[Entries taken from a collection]
____
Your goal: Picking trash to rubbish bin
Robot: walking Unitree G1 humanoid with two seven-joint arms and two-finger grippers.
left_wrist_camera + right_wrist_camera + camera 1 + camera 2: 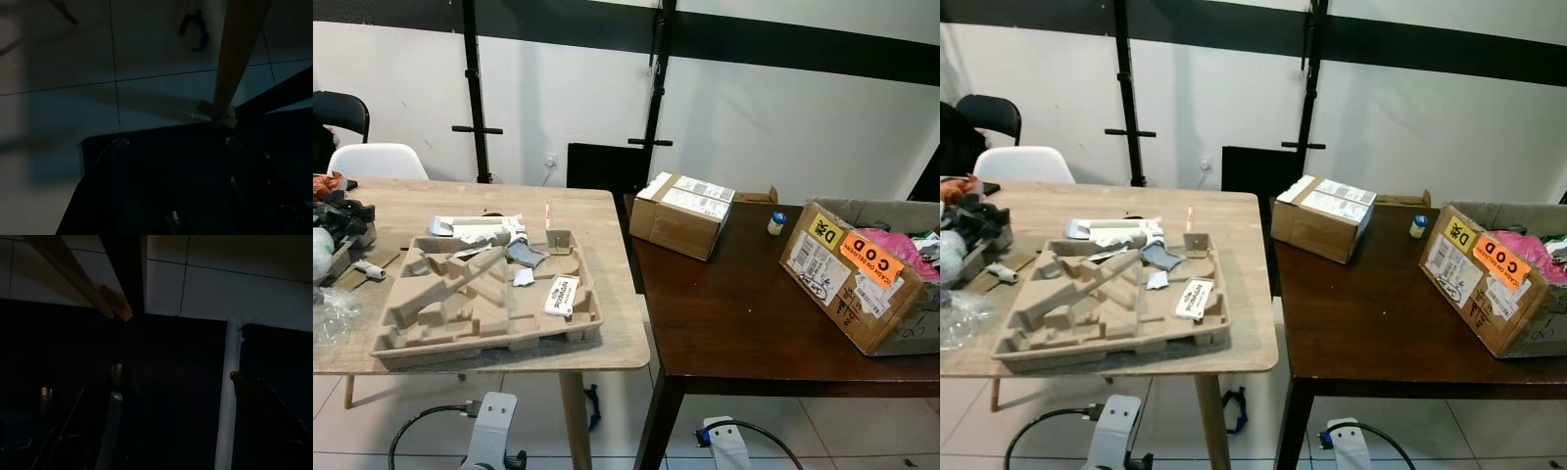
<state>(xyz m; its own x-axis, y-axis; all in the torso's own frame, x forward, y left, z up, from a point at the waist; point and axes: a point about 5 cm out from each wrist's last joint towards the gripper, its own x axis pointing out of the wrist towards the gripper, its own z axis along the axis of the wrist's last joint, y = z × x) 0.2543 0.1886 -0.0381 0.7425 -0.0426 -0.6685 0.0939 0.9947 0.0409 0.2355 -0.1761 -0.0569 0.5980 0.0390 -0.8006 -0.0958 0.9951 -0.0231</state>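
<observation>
left eye view — moulded pulp tray point(460, 323) on the wooden table point(607, 284).

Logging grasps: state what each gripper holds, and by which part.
Nothing is held. The left gripper and right gripper hang below the tables, fingers open.

Surfaces: two, a light wood one point(597, 211) and a dark one point(734, 313), side by side
Pulp trays: one point(421, 343), near the front edge of the light surface
Cardboard boxes: two on the dark surface, a shut one point(680, 215) at its back left corner, an open one point(847, 279) at its right edge
Small bottles: one point(776, 223), between the boxes near the back edge
Chairs: two, white point(377, 160) and black point(340, 113), behind the light surface
Hands: two, left point(176, 186) and right point(173, 416), each with fingers apart
</observation>
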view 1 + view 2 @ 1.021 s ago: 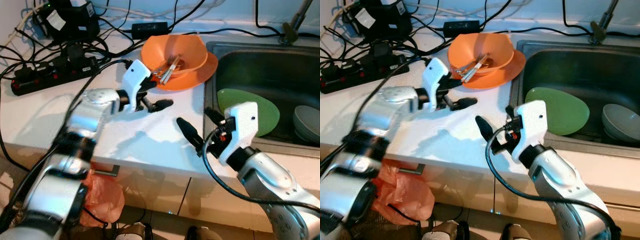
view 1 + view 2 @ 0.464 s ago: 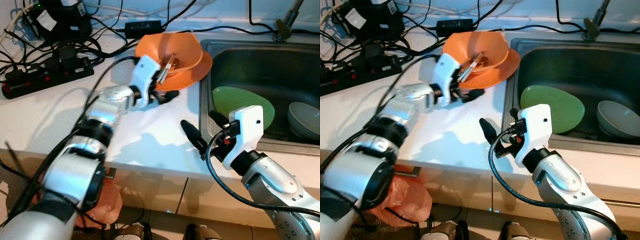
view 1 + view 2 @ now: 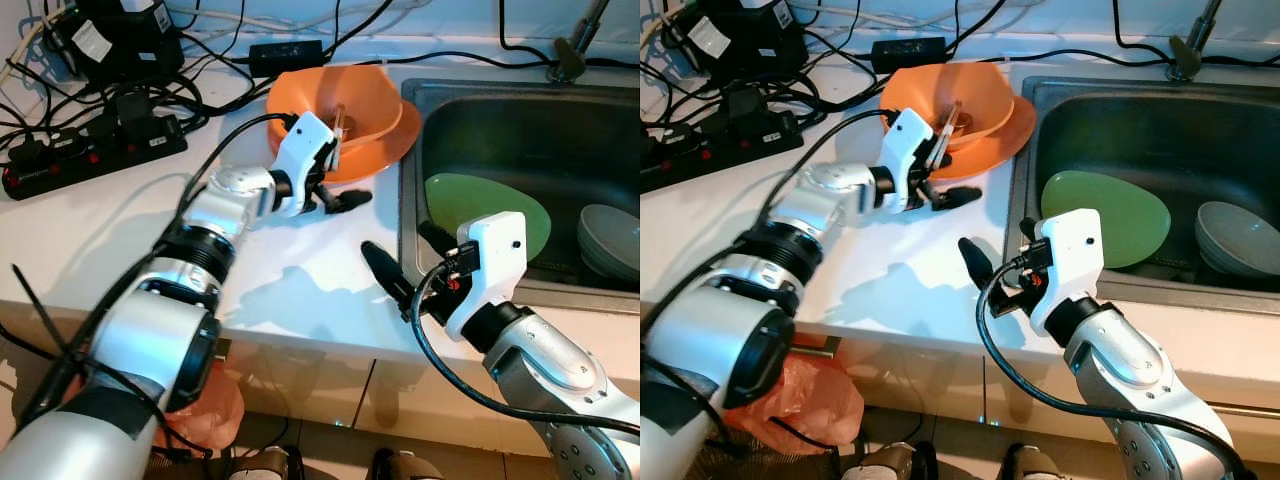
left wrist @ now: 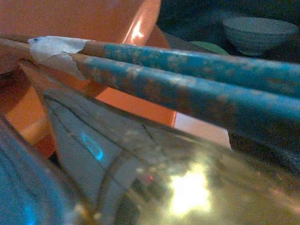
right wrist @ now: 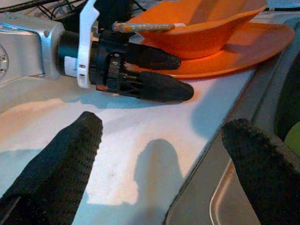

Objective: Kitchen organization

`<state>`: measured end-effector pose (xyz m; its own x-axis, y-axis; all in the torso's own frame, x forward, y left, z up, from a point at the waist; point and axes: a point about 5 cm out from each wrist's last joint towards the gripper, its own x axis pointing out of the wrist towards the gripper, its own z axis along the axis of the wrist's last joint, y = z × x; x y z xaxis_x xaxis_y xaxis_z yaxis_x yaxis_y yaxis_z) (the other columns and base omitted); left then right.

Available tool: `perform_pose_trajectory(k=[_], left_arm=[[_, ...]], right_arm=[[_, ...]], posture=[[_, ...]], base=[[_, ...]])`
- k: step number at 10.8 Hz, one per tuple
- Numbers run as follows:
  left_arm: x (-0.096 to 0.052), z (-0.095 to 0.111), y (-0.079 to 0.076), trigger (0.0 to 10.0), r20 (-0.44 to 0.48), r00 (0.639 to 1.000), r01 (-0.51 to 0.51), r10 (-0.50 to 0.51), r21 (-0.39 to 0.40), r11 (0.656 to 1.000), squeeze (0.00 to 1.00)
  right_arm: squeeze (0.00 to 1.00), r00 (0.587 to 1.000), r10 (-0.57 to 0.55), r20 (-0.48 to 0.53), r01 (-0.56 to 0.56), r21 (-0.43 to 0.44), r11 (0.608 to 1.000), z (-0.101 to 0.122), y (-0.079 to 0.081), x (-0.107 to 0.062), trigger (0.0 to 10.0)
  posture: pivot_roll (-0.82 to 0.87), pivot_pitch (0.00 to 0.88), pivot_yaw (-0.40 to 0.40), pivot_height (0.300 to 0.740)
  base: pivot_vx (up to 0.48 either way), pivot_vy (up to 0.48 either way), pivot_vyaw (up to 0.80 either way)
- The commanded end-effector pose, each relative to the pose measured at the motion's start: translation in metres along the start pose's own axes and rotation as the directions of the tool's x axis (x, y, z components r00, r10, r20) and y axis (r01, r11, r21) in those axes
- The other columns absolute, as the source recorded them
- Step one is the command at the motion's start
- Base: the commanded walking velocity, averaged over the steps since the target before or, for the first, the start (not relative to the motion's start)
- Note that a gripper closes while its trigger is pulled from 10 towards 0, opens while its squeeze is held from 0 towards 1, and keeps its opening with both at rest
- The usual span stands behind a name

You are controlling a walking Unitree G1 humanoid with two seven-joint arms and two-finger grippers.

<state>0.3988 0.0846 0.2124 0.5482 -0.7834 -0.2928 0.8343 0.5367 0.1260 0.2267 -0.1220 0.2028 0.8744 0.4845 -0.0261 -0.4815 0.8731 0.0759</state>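
On the white counter [image 3: 120, 220], the orange bowl [image 3: 350, 95] sits on an orange plate [image 3: 395, 140] at about 12 o'clock in the head view, just beside the sink [image 3: 520, 90]. A pair of chopsticks [image 3: 335, 130] leans out over the bowl's near rim. The left gripper [image 3: 335, 185] is at that rim, fingers spread, one black finger [image 5: 157, 89] low by the plate; whether it touches the chopsticks is hard to tell. The right gripper [image 3: 405, 255] hovers at 5 o'clock over the counter edge, fingers wide apart, empty. A green plate [image 3: 490, 215] and grey bowls [image 3: 610, 235] lie in the sink.
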Motion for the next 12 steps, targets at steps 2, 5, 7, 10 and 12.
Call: perform_pose_trajectory(k=[2, 5, 7, 10, 12], left_arm=[[-0.003, -0.041, -0.009, 10.0, -0.179, 0.978, 0.096, -0.110, -0.084, 0.992, 0.00], [-0.018, -0.040, -0.006, 10.0, -0.187, 0.966, 0.166, -0.180, -0.086, 0.982, 0.00], [-0.030, -0.033, -0.005, 10.0, -0.182, 0.956, 0.219, -0.232, -0.087, 0.972, 0.00], [-0.051, -0.030, -0.013, 10.0, -0.202, 0.939, 0.268, -0.278, -0.074, 0.961, 0.00], [-0.064, -0.019, -0.023, 10.0, -0.191, 0.931, 0.306, -0.310, -0.052, 0.951, 0.00]], right_arm=[[0.00, 1.000, 0.011, 0.004, -0.011, 0.004, 1.000, 0.002, 0.002, 0.000, 10.0], [0.00, 1.000, 0.021, 0.010, -0.021, 0.005, 1.000, 0.002, 0.001, 0.003, 10.0], [0.00, 1.000, 0.022, 0.014, -0.022, 0.004, 1.000, 0.002, 0.000, 0.007, 10.0], [0.00, 0.999, 0.029, 0.023, -0.029, 0.004, 1.000, 0.003, 0.000, 0.010, 10.0], [0.00, 0.999, 0.038, 0.030, -0.038, -0.001, 0.999, 0.003, -0.001, 0.014, 10.0]], posture=[[-0.13, 0.178, 0.092, 0.740], [-0.11, 0.166, 0.093, 0.740], [-0.09, 0.151, 0.096, 0.740], [-0.08, 0.143, 0.093, 0.740], [-0.06, 0.132, 0.091, 0.740]], base=[[0.000, 0.000, 0.00], [0.000, 0.000, 0.00], [0.000, 0.000, 0.00], [0.000, 0.000, 0.00], [0.000, 0.000, 0.00]])
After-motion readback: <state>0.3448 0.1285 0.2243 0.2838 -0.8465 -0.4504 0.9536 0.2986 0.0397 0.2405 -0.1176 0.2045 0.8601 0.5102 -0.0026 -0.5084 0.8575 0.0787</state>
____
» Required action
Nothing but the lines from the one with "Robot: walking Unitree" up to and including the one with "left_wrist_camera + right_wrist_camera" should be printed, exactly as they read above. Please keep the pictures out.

» Answer section
Robot: walking Unitree G1 humanoid with two seven-joint arms and two-finger grippers.
left_wrist_camera + right_wrist_camera + camera 1 + camera 2: 

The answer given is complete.